A duplicidade nos papéis do Ministério Público como demonstrado anteriormente, acaba por fundamentar a disparidade de armas no processo. O que está sendo debatido, não é a magnitude do órgão ou a importância que a instituição tem para o ordenamento jurídico; mas sim, a indagação do motivo pelo qual são atribuídas ambas as funções, de parte acusadora e custus legis, a um mesmo órgão, se visivelmente não há – e dificultosamente há – possibilidade de exercê-las com imparcialidade.
É de suma importância a participação do Ministério Público no processo penal, pois devido à introdução de uma parte acusadora no processo, é que se pode falar no acusado como sujeito de direitos e não mais como mero objeto do processo penal. Jazendo num sistema acusatório é preceito máximo retirar do julgador a função de acusar. No entanto, não cabe confundir as atribuições dadas ao órgão.

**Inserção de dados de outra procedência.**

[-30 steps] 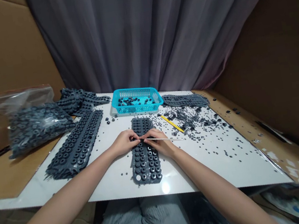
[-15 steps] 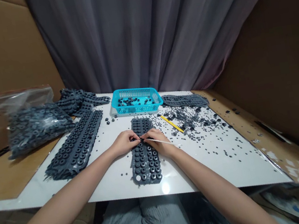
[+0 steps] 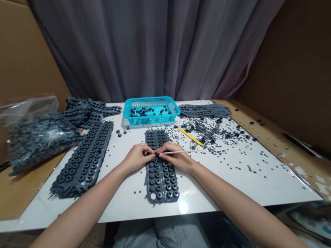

Há necessidade de uma parte acusadora no processo penal, justamente essa é a intenção da introdução de um sistema acusatório, a dualidade de partes. O Ministério Público, como demonstrado, cumpre efetivamente sua função como parte acusadora, contudo, assume prerrogativas que lhes são atribuídas pelo caráter de fiscal da lei. Eis a desordem no acumulo de funções, visualiza-se o déficit na execução do papel do Parquet como fiscal da lei, no entanto, percebe-se que o órgão utiliza benefícios de tal atribuição para fortalecer os argumentos acusatórios, v.g, seu lugar na sala de audiência.
O Ministério Público é parte no processo penal, quando o órgão defende sua tese, ele assume materialmente seu interesse no processo, e se ele possui interesse é porque é parcial, e assim deve ser. A atuação do Ministério Público tanto como parte acusadora, como fiscal da lei, suas prerrogativas e vedações, são consentidas por lei. Então, deve ser assumido o caráter de parte pela instituição através da legislação, pois se o Ministério Público é parte no processo, ele tem interesse, portanto incompatível se torna a fiscalização na execução da lei, no qual não é visível a demonstração da sua imparcialidade.
Todos os sujeitos processuais zelam pelo cumprimento da lei, portanto como há, em regra, uma diferença de interesses entre acusação e acusado, o juiz deve garantir o devido processo legal. No atual ordenamento jurídico o juiz recebe a função de garantidor do cumprimento da lei, então não há necessidade de além do sujeito processual, que por sua vez recebe o caráter da imparcialidade, a parte acusadora do processo também assumir a função de guardião da lei.
Deste modo, já é tempo para legislação se adequar a mudança do sistema penal, para assim materializar os fundamentos e garantias que embasam a sociedade brasileira, adotados pelo regime Democrático de Direitos.